■ What this task involves: Range to repeat from the listing below: the line containing "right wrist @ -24" down to the line containing "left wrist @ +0", both included. Copy it exactly, pictures excluded, and add nothing else.

>>>>

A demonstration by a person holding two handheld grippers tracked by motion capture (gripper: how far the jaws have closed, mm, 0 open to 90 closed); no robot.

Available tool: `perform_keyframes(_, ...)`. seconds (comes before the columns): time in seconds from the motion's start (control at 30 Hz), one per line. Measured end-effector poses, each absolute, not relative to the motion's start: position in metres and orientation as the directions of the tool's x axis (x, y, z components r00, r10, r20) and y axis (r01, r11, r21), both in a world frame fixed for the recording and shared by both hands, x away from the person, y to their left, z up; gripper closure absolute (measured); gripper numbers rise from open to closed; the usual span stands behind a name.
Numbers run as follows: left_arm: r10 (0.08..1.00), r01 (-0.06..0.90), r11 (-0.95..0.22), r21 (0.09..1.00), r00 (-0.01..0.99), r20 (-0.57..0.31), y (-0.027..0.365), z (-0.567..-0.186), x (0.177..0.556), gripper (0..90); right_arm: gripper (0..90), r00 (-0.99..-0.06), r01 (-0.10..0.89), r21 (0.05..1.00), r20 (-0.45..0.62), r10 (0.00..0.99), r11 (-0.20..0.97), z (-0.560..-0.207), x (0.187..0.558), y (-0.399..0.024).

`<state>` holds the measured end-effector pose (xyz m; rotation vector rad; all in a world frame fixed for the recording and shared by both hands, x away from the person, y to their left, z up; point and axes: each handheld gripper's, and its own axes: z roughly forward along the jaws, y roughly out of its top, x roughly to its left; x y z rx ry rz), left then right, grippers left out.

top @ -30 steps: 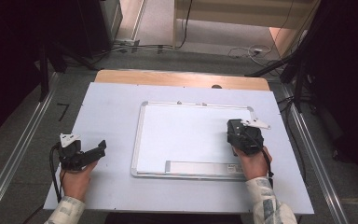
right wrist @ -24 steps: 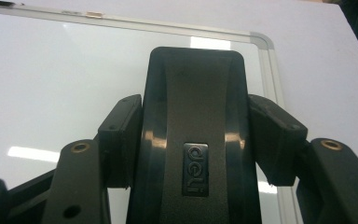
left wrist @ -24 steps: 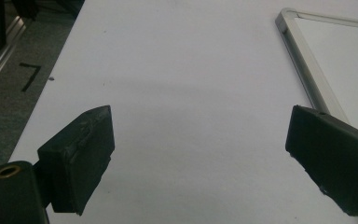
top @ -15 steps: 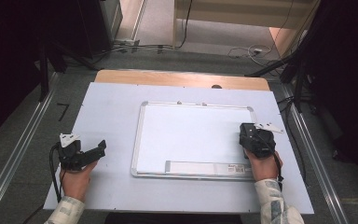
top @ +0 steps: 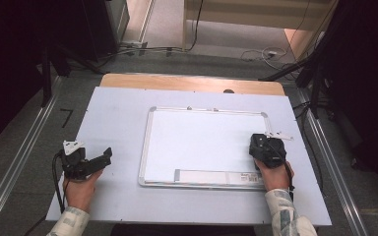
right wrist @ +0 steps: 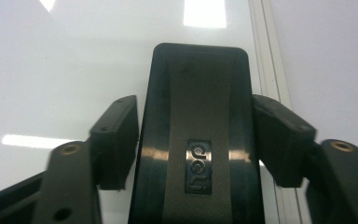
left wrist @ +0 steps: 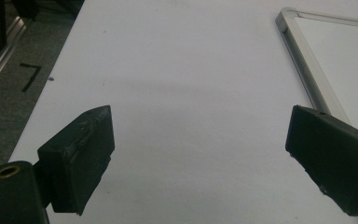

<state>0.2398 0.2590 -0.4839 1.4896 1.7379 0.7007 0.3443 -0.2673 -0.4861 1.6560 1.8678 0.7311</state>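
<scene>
Whiteboard (right wrist: pixel 74 70) underneath; black eraser (right wrist: pixel 198 140) sits between right tongs (right wrist: pixel 196 140), just opened.

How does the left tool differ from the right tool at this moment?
The left tool stands wide open with nothing between its jaws; the right tool, whose jaws have just been opening, closely flanks an eraser. The left tool is over bare table; the right tool is over the whiteboard. Both are black and hand-held.
</scene>
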Motion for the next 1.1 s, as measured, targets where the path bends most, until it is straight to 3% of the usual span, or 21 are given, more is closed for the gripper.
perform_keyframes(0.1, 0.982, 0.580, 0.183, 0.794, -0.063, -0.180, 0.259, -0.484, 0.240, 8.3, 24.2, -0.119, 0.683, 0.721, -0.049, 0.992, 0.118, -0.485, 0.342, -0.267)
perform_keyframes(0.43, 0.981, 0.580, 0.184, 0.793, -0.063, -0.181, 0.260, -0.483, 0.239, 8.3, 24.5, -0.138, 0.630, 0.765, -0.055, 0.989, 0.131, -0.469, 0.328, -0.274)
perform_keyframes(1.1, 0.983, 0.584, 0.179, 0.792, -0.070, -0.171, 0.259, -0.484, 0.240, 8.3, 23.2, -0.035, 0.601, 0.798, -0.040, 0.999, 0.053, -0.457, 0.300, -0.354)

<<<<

■ Solved problem:
right wrist @ -24 steps: 
left wrist @ -24 steps: 
top @ -15 steps: 
top @ +0 steps: 
right wrist @ +0 steps: 
left wrist @ +0 steps: 

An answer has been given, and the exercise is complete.